**Action item:** Please copy out the entries below exactly, beginning with the line that contains "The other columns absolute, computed" and ending with the line that contains "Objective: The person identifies", and include nothing outside that span.

*** Opening Input for this task ***

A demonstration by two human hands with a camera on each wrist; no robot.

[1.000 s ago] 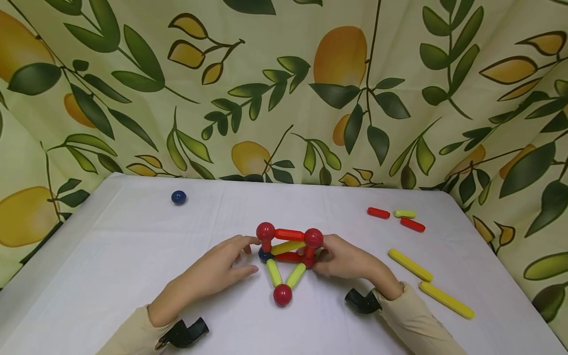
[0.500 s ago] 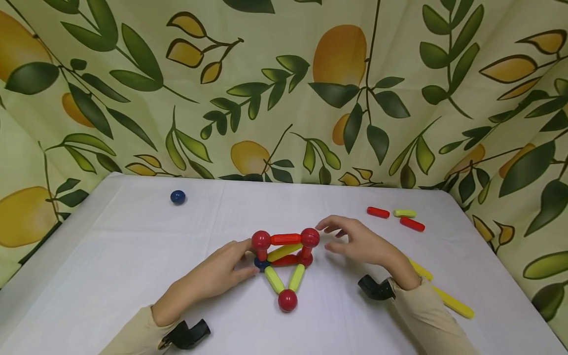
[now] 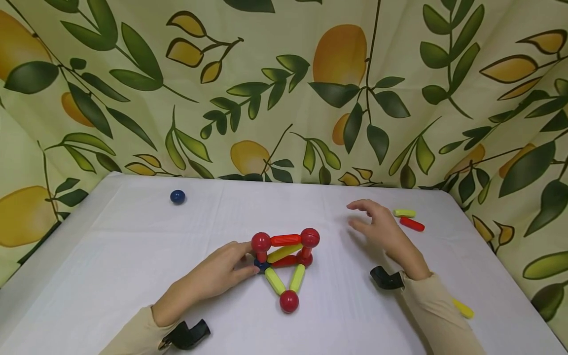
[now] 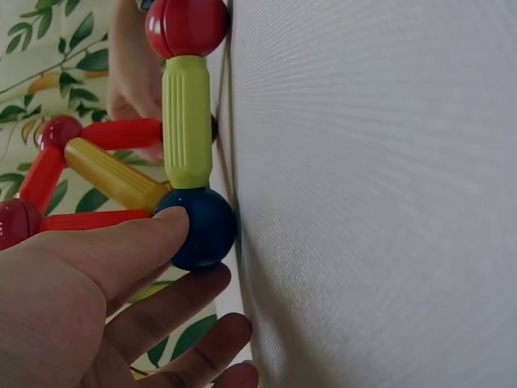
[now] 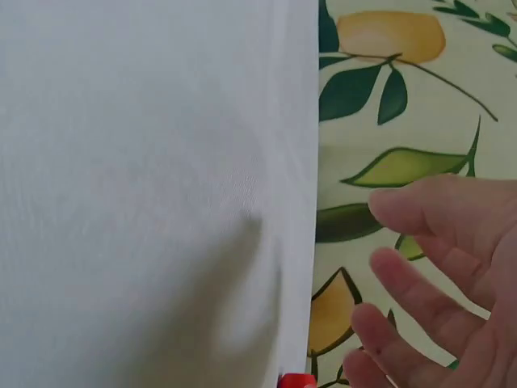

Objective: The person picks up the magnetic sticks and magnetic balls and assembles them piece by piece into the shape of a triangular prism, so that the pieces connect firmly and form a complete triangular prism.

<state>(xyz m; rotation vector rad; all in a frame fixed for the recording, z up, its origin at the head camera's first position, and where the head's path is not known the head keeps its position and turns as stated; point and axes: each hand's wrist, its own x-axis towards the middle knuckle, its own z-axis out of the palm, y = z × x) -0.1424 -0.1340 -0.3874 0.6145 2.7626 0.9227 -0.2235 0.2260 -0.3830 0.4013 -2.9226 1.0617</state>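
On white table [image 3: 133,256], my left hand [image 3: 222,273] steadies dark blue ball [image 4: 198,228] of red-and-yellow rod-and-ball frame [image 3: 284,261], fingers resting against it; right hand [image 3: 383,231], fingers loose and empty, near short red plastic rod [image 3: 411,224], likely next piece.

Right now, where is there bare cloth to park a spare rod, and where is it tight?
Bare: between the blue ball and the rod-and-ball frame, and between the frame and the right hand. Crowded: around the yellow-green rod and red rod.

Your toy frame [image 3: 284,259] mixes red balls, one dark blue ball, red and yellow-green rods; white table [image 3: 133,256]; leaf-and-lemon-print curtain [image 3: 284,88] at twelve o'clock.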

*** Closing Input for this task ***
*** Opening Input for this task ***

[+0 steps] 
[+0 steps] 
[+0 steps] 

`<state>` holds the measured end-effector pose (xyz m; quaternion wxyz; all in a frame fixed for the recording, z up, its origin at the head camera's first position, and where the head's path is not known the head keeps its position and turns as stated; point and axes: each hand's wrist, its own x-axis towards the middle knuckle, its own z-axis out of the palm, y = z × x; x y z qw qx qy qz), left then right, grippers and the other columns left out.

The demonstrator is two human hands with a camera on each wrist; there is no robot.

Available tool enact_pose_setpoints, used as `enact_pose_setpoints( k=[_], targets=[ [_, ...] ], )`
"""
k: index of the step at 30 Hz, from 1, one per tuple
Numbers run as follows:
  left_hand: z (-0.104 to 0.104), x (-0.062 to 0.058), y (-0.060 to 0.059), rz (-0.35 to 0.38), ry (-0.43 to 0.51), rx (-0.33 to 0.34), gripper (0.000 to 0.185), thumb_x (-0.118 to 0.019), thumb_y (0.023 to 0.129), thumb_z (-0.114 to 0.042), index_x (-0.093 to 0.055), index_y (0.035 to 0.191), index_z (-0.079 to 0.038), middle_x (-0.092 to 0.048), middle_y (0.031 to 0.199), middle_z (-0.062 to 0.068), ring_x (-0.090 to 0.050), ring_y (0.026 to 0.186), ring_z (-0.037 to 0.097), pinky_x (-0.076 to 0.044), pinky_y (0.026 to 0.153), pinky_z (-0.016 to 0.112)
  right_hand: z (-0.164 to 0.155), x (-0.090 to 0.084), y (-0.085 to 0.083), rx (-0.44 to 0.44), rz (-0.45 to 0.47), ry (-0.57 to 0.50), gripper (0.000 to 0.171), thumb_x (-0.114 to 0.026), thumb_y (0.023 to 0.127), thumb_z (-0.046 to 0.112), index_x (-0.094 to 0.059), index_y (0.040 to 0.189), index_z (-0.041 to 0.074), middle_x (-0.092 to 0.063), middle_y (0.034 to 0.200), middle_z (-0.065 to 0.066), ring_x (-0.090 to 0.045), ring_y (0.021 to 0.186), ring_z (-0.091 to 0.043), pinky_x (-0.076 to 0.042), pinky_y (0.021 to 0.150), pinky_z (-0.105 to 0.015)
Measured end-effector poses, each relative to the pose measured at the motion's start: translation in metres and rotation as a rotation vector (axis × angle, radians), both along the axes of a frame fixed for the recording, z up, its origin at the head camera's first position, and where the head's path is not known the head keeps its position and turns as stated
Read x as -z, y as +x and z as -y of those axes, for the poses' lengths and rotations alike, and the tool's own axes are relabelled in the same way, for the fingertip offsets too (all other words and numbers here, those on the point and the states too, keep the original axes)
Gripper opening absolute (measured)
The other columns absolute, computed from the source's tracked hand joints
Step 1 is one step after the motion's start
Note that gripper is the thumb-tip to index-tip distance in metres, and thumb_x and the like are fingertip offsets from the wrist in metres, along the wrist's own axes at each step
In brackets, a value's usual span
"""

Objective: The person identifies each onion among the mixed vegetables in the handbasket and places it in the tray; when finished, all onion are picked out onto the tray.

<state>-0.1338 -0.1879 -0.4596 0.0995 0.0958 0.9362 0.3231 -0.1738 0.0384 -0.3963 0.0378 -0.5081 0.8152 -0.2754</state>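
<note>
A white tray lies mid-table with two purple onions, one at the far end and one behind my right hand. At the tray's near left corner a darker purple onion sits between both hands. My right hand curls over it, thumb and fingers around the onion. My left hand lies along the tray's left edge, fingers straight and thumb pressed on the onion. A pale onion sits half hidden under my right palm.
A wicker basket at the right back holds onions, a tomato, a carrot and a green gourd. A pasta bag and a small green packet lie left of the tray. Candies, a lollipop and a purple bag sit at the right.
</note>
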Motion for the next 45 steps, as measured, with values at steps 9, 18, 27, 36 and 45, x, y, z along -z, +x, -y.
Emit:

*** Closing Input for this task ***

**Result:**
The other columns absolute, computed from the source's tracked hand joints
Step 1 is one step after the motion's start
Note that gripper is the thumb-tip to index-tip distance in metres, and thumb_x and the like are fingertip offsets from the wrist in metres, along the wrist's own axes at each step
In brackets, a value's usual span
"""

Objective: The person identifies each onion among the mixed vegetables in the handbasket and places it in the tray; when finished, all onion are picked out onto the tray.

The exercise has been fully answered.